8.13.2008

We're not going to go see Mama Mia again

Talk about a man taking a stand eh? I love other people's conversations sometimes.

Five dollars for a minor league doubleheader at Fenway while the Sox were out in Chicago. It wasn't lost on me that I was seeing two baseball games for less than the cost of a "beer" at the ballpark, and far less than the price of a real beer. That my cargo pockets could have easily concealed a couple of Coronas wasn't lost on me either.

It's important that we learn from these experiences.

The atmosphere of a ballgame that no one who's watching really cares about (at least not the outcome) is interesting. This isn't to say that the excitement wasn't there, it was. If you aren't at your feet when the game is tied in the twelfth, you aren't a baseball fan. And there's something especially rewarding in knowing that the kid up at the plate was playing high school ball earlier this year, and that recieving a 12th-inning standing O at Fenway is huge for him.

In any case, the ballpark somehow managed to actually be a pretty decent place to get some work done. And for more or less as much as I'd spend on coffee at one of the usual sorts of places I'd go to write.

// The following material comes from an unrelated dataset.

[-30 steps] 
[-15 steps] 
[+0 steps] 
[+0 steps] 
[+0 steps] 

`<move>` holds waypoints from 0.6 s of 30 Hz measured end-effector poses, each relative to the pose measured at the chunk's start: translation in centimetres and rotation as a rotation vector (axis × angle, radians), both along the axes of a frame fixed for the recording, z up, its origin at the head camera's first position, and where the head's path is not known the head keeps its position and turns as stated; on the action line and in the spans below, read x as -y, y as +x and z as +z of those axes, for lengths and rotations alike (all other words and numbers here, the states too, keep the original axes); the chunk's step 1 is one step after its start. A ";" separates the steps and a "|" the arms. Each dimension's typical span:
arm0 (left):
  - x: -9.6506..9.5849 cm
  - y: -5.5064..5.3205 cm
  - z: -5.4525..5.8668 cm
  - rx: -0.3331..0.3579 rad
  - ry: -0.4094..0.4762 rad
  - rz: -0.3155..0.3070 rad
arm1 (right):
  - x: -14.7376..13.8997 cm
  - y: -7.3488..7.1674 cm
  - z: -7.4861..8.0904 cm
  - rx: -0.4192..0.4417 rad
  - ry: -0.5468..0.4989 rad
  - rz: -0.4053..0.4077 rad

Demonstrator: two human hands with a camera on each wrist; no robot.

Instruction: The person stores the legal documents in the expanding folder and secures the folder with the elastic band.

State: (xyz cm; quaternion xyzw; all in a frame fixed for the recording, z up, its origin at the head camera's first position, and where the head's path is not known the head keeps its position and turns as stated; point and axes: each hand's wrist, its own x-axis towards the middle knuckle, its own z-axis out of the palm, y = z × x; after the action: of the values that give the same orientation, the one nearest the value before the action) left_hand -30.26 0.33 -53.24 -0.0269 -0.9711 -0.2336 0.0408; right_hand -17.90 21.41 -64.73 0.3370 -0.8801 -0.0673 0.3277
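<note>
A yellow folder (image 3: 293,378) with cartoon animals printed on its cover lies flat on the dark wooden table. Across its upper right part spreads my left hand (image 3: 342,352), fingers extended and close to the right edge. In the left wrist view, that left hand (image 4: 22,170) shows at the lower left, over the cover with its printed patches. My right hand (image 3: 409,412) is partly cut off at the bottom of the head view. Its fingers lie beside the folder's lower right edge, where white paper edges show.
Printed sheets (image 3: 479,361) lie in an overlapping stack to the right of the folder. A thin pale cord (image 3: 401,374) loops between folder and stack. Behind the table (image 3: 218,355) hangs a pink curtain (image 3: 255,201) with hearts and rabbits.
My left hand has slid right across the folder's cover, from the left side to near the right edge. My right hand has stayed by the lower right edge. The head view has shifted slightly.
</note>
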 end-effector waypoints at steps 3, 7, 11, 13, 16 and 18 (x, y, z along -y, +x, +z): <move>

re: The Olympics-- I can't seem to fully explain my comparative lack of interest this time around. The locale is a factor, no doubt. Being accused of racism on a forum due to my opposition to the Chinese government by an Afghani-born Canadian who has nothing but (often but not always warranted) bad things to say about the United States left a bad taste in my mouth that still hasn't faded. As have the reports about people's homes being demolished to make way for the games-- for those of you playing along at home, that's human rights violations for the expedience of an event that was offered to Bejing on the condition that it clean up its human rights record-- and all the pomp and circumstance that's glorified an utterly corrupt government...

The first event that's made me perk up and say, "I need to see this" came just as I'm typing these words, upon learning that one of the semifinal matches in Judo is going to be Russia versus Georgia

I'm fully aware that I may, in fact, be a bad person.

But when I compare this morbid fascination to my exuberant cheering in 1996 as Kerri Strug landed on a fucked-up ankle it adds perspective .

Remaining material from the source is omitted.